Nunca pensé que podría sentir afecto por una máquina de escribir. Estos artefactos me han perseguido durante varias etapas de mi vida. Recuerdo cuando era niño y acompañaba a mi mamá a realizar algún trámite burocrático, el sonido de las teclas, la campanilla del rodillo que anunciaba un nuevo renglón y el ágil golpe de palanca de incontables secretarias formaron un recuerdo auditivo (como la impronta que nos deja el agudo lamento de la temible fresadora del dentista) que significaba rutina y aburrimiento interminable. Si por ahí había alguna secretaria de manos habilísimas, capaz de escribir sin ver el teclado, me provocaba el asombro de quien ve a un domador del tedio.
La escuela para mí fluyó sin mayores contratiempos, hasta que algún maestro pedía una tarea “a máquina”, entonces el universo se detenía en forma de sufrimiento lento; parir una hoja escrita a máquina implicaba la angustia del dedo sobre la tecla, frecuentemente la equivocada. Poco antes de graduarme de la universidad, un banco me ofreció un puesto como informador de crédito (equivalente a la célula más primitiva en la cadena evolutiva del banquero). Me entusiasmaba la idea de tener oficina y secretaria, claro, con su máquina de escribir, de otra forma no sería secretaria.
Para mi entonces mala suerte, no tuve ni oficina ni secretaria, pero sí máquina de escribir. Mi trabajo estaba en la calle, averiguando referencias de personas, era una especie de sabueso con corbata que tenía que regresar a la oficina por la tarde para escribir tres informes diarios ¡a máquina! Por supuesto que no me gustaba lo que hacía y lo consideraba lejos de mis aspiraciones, escribir a máquina era entonces una labor menor que hacían las secretarias (los jefes dictan, no escriben, así pensaba).
A los pocos años entré a una trasnacional de tres letras, gigante en fabricación de computadoras personales, por fin lidiaría con aparatos más sofisticados. Pero no hay felicidad completa. Algún dedo directivo en el olimpo corporativo decidió que la planta debería producir ¡máquinas de escribir!, mi trabajo era comprar el empaque de esos aparatos, ya no mecánicos sino eléctricos. Las varillas tipográficas habían sido reemplazadas por una moderna esfera rotatoria. Escribir a máquina era el mismo fastidio con menos ruido.

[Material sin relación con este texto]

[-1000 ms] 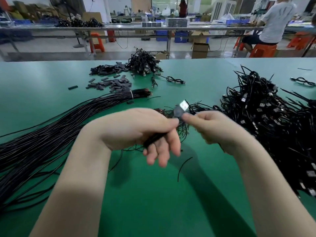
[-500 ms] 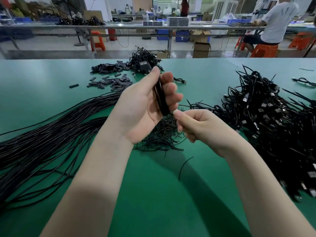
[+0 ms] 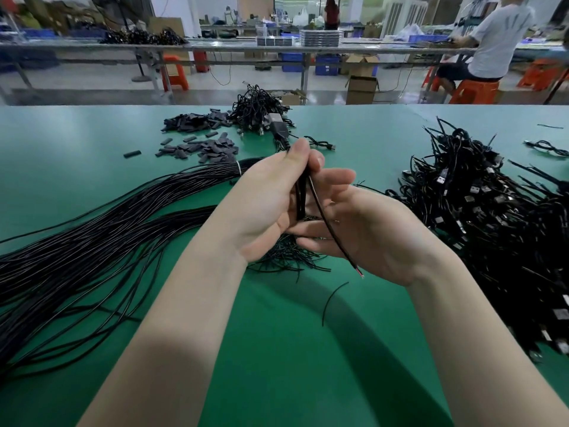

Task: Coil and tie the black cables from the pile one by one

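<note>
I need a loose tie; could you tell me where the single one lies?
The single loose tie lies on the green table, centre, between the forearms, below the right hand.

Views: 1, head-worn wide-angle cam. Position: above near edge of green bench (image 3: 92, 143), at wearer's head. Facing: fwd and down across bench toward far workshop rows. Range: close; both forearms enter from bottom edge, left hand (image 3: 271, 204) and right hand (image 3: 369, 232) sit at frame centre. Far field: second bench row (image 3: 215, 46) and seated person (image 3: 492, 41) along top edge, bowed by lens. Shared coverage w/ other views: n/a, single cam.
</note>
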Motion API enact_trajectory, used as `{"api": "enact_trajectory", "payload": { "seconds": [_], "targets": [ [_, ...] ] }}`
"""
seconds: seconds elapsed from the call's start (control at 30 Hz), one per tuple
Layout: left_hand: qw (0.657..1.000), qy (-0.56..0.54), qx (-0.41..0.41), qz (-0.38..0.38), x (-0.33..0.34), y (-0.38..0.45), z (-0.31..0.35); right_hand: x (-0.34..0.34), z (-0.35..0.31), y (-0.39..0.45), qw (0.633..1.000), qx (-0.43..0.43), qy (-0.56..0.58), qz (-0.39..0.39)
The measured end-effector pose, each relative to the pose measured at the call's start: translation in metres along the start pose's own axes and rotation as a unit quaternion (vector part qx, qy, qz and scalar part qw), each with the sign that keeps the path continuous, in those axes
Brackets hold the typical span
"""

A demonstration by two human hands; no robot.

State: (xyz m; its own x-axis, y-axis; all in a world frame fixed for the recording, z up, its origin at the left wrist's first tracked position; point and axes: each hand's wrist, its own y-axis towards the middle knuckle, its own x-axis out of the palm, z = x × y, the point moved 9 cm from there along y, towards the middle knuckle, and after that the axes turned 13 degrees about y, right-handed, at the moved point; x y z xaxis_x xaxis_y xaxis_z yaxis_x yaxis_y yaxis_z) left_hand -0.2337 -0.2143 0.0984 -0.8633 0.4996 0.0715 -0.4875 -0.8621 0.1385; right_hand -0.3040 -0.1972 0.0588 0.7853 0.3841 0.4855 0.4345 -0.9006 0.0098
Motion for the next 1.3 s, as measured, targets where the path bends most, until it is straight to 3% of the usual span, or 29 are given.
{"api": "enact_trajectory", "payload": {
  "seconds": [0.17, 0.33, 0.43, 0.57, 0.67, 0.77, 0.87, 0.93, 0.97, 1.0, 1.03, 1.1, 1.13, 1.2, 1.3],
  "targets": [
    [1.000, 0.002, -0.002, 0.010, 0.001, 0.001, -0.004, -0.006, 0.000, -0.001, 0.994, -0.027, -0.106, 0.015],
    [0.999, -0.035, -0.030, -0.009, 0.018, 0.001, -0.018, -0.009, -0.015, -0.009, 0.969, -0.135, -0.190, 0.083],
    [0.991, -0.090, -0.095, -0.031, 0.023, -0.001, -0.037, -0.018, 0.002, -0.016, 0.968, -0.098, -0.208, 0.100],
    [0.976, -0.017, -0.218, -0.015, 0.018, -0.014, -0.075, -0.040, 0.027, -0.027, 0.917, -0.022, -0.367, 0.153],
    [0.958, 0.074, -0.276, -0.015, 0.013, -0.028, -0.094, -0.040, 0.038, -0.033, 0.896, -0.003, -0.425, 0.130],
    [0.958, 0.031, -0.287, 0.009, 0.013, -0.037, -0.096, -0.043, 0.046, -0.039, 0.871, 0.014, -0.469, 0.146],
    [0.960, 0.012, -0.279, 0.027, 0.011, -0.043, -0.095, -0.055, 0.043, -0.042, 0.806, 0.013, -0.555, 0.204],
    [0.958, 0.155, -0.229, 0.069, -0.005, -0.045, -0.088, -0.066, 0.036, -0.049, 0.777, 0.015, -0.574, 0.258],
    [0.933, 0.297, -0.171, 0.105, -0.018, -0.045, -0.078, -0.072, 0.034, -0.053, 0.781, 0.029, -0.564, 0.267],
    [0.877, 0.453, -0.087, 0.136, -0.024, -0.046, -0.062, -0.077, 0.036, -0.055, 0.802, 0.048, -0.538, 0.255],
    [0.810, 0.573, 0.006, 0.120, -0.015, -0.047, -0.051, -0.080, 0.042, -0.057, 0.833, 0.076, -0.496, 0.234],
    [0.710, 0.688, 0.149, -0.007, 0.023, -0.050, -0.059, -0.080, 0.056, -0.062, 0.882, 0.143, -0.409, 0.187],
    [0.676, 0.711, 0.188, -0.055, 0.037, -0.053, -0.068, -0.079, 0.061, -0.064, 0.885, 0.178, -0.398, 0.161],
    [0.647, 0.730, 0.214, -0.054, 0.045, -0.055, -0.079, -0.078, 0.064, -0.068, 0.868, 0.240, -0.418, 0.117],
    [0.664, 0.723, 0.189, -0.023, 0.043, -0.051, -0.083, -0.080, 0.061, -0.072, 0.849, 0.291, -0.431, 0.089]
  ]
}}
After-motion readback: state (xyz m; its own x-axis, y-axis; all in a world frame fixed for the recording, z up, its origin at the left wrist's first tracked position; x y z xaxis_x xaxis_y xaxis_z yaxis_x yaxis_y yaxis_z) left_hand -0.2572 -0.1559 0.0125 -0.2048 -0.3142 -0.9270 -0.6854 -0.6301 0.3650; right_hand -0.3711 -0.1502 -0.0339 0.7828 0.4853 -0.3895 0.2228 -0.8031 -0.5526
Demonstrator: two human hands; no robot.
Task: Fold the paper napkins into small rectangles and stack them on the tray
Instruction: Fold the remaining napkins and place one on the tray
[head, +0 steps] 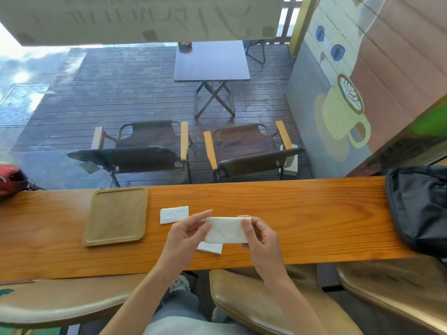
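Observation:
A white paper napkin point(226, 230), folded into a rectangle, is held just above the wooden counter. My left hand point(185, 234) pinches its left edge and my right hand point(260, 235) grips its right edge. A second folded napkin point(173, 214) lies flat on the counter beside the tray. A corner of a third napkin point(211, 248) shows on the counter under my hands. The wooden tray point(116, 240) sits to the left with nothing on it.
The long wooden counter point(302, 213) runs left to right. A black bag point(418, 206) lies at its right end and a red object point(11, 178) at the far left. Stool seats point(254, 298) stand below the near edge.

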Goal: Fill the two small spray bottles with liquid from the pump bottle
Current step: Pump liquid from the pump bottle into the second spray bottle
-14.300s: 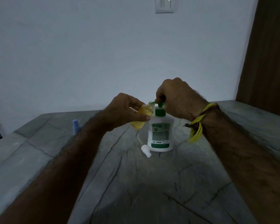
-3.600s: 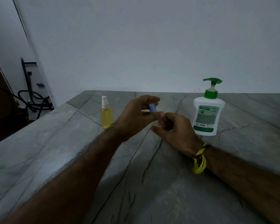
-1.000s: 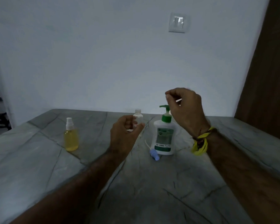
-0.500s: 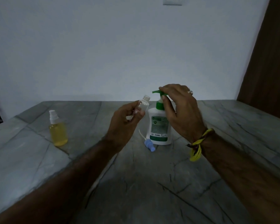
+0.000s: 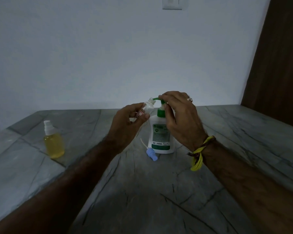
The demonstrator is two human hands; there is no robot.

Esta semana mi esposa me regaló una vieja máquina de escribir. Según he podido apreciar es una L. C. Smith fabricada cerca de 1929, en Nueva York. A pesar de la herrumbre, funciona bien. He de decir que yo anhelaba una máquina de escribir antigua, ¿el motivo?, pasé de odiarlas a quererlas.
Uno va recogiendo experiencias en la vida, que aparentemente no tienen sentido, hasta que, como decía Steve Jobs, uno conecta los puntos (siempre hacia atrás, nunca hacia el futuro). Esas experiencias adquieren significado años después. Actualmente disfruto mucho mi trabajo, no tengo oficina destinada para mí, no tengo secretaria, me la paso en la calle investigando comportamientos de personas y escribo. Sin darme cuenta entonces, el destino me preparaba para lo que hoy hago.
Escribo este artículo en mi computadora (sí, de las de Jobs). Al lado, muda y estoica, mi L. C. Smith con su carcaza metálica verde olivo (me dicen que perteneció a un ejército) guarda en su teclado el mismo acomodo de las letras que mi Mac. Son dos tecnologías inmensamente distintas, pero las letras siguen, como puntos cardinales, donde mismo. Sus teclados están a la espera de los dedos, en ese fluir que va de la mente a la mano y luego a la página. Escribir en un teclado me gusta mucho, ahí mis manos se mueven con la soltura de un gato bodeguero sobre las tarimas, mis ojos no necesitan ver cada tecla. Gracias al entrenamiento forzado de mi pasado tengo la habilidad de aquellas domadoras del tedio de mi infancia.
Las máquinas de escribir realmente no han cambiado. Son diferentes para mí porque decidí darles otro significado. Mi nuevo objeto de culto me recuerda que valoramos más las cosas por lo que significan que por lo que son.